--- Try it ---
Beginning at the line that includes "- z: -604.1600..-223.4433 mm", return each line exactly through the end of the listing, and no line before it.
┄┄┄┄┄┄┄┄┄┄┄┄┄┄┄┄┄┄┄┄
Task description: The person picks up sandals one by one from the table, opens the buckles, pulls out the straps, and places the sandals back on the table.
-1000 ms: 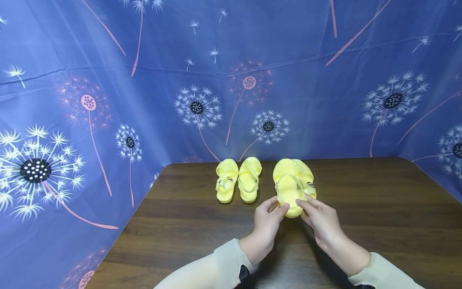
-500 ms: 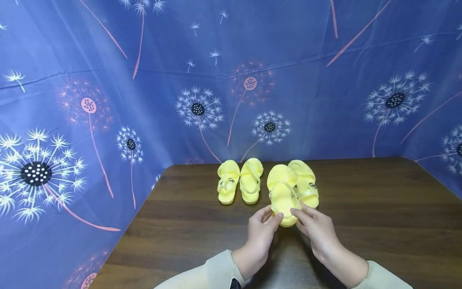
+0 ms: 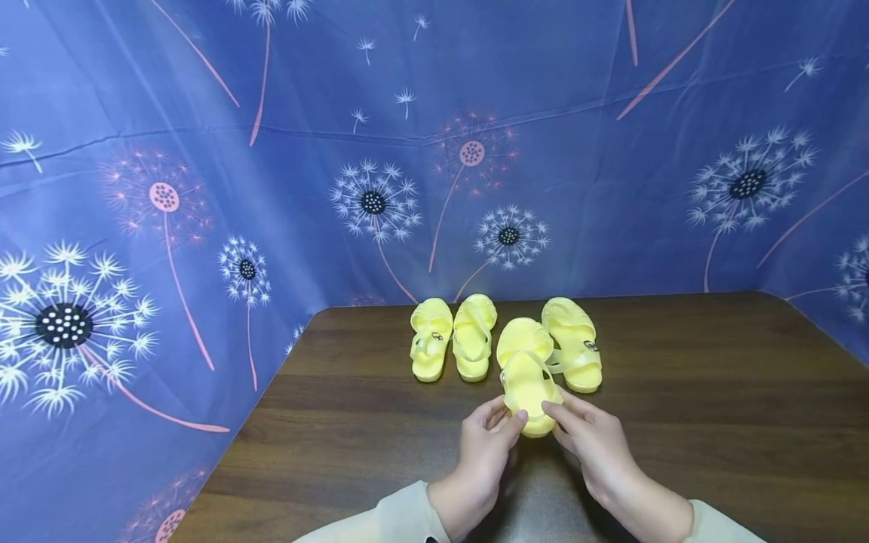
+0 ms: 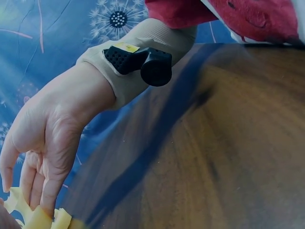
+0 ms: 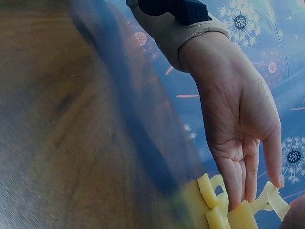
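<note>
Both of my hands hold one yellow sandal (image 3: 528, 381) by its heel end, in front of the others on the table. My left hand (image 3: 480, 455) pinches the left side of the heel, thumb on top. On the right side my right hand (image 3: 600, 451) does the same, its thumb at the rim. The sandal's toe points away from me, and its strap lies across the footbed. Just behind to the right lies a matching yellow sandal (image 3: 573, 347) with a small dark mark. The wrist views show only parts of the held sandal (image 4: 38, 219) at their lower edges.
Two more yellow sandals, a left one (image 3: 431, 339) and a right one (image 3: 473, 337), stand side by side at the back of the brown wooden table (image 3: 713, 407). A blue curtain (image 3: 597, 211) with dandelion prints hangs behind and at the left.
Both hands have drawn the held sandal toward me and to the left. It overlapped the right-hand sandal before, and more of that sandal now shows. The pair at left stays put.
</note>
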`<state>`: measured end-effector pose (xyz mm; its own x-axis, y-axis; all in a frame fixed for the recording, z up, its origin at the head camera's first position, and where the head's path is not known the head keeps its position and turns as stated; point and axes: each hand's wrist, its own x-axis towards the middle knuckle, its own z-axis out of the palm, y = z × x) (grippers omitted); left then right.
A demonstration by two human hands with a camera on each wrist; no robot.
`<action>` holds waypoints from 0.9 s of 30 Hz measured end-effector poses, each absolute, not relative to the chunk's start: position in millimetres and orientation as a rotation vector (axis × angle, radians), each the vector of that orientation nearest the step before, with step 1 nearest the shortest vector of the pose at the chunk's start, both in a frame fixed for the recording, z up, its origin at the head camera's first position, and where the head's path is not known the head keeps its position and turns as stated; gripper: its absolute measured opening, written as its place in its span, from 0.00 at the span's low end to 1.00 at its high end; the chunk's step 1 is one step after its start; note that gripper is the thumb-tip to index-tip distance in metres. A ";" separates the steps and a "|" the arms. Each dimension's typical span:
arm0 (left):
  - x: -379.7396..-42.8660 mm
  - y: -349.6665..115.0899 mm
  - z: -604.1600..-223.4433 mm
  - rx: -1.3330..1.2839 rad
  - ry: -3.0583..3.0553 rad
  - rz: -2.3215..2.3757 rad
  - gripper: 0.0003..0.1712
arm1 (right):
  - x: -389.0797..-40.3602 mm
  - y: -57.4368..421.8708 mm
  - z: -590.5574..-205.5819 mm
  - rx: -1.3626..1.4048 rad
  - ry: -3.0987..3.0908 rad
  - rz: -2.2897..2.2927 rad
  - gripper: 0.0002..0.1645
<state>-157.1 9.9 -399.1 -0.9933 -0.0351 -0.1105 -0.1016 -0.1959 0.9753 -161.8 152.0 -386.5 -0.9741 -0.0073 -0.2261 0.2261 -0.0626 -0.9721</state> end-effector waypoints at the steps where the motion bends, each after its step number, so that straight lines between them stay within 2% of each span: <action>1: -155.8 8.9 -399.4 -0.174 1.958 2.388 0.29 | -160.8 151.7 -386.7 0.239 2.033 -2.158 0.39; 27: -131.2 -0.6 -419.4 -0.177 1.950 2.312 0.29 | -140.8 143.7 -416.3 0.329 2.100 -2.091 0.38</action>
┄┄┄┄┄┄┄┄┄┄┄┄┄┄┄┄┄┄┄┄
--- Output for this exercise ---
  - z: -604.1600..-223.4433 mm
  - rx: -1.3330..1.2839 rad
  - ry: -3.0583..3.0553 rad
  - rz: -2.3215..2.3757 rad
  - gripper: 0.0003..0.1712
arm1 (right):
  - x: -389.0797..-40.3602 mm
  - y: -57.4368..421.8708 mm
  - z: -590.5574..-205.5819 mm
  - rx: -1.3626..1.4048 rad
  - ry: -3.0987..3.0908 rad
  - rz: -2.2897..2.2927 rad
  - gripper: 0.0002..0.1645
<state>-157.1 9.9 -399.1 -0.9933 -0.0351 -0.1105 -0.1016 -0.1959 0.9753 -161.8 152.0 -386.5 -0.9741 -0.0073 -0.2261 0.2261 -0.0626 -0.9721</state> end-effector waypoints at the steps where the motion bends, each after its step number, so that straight lines between them stay within 2% of each span: <action>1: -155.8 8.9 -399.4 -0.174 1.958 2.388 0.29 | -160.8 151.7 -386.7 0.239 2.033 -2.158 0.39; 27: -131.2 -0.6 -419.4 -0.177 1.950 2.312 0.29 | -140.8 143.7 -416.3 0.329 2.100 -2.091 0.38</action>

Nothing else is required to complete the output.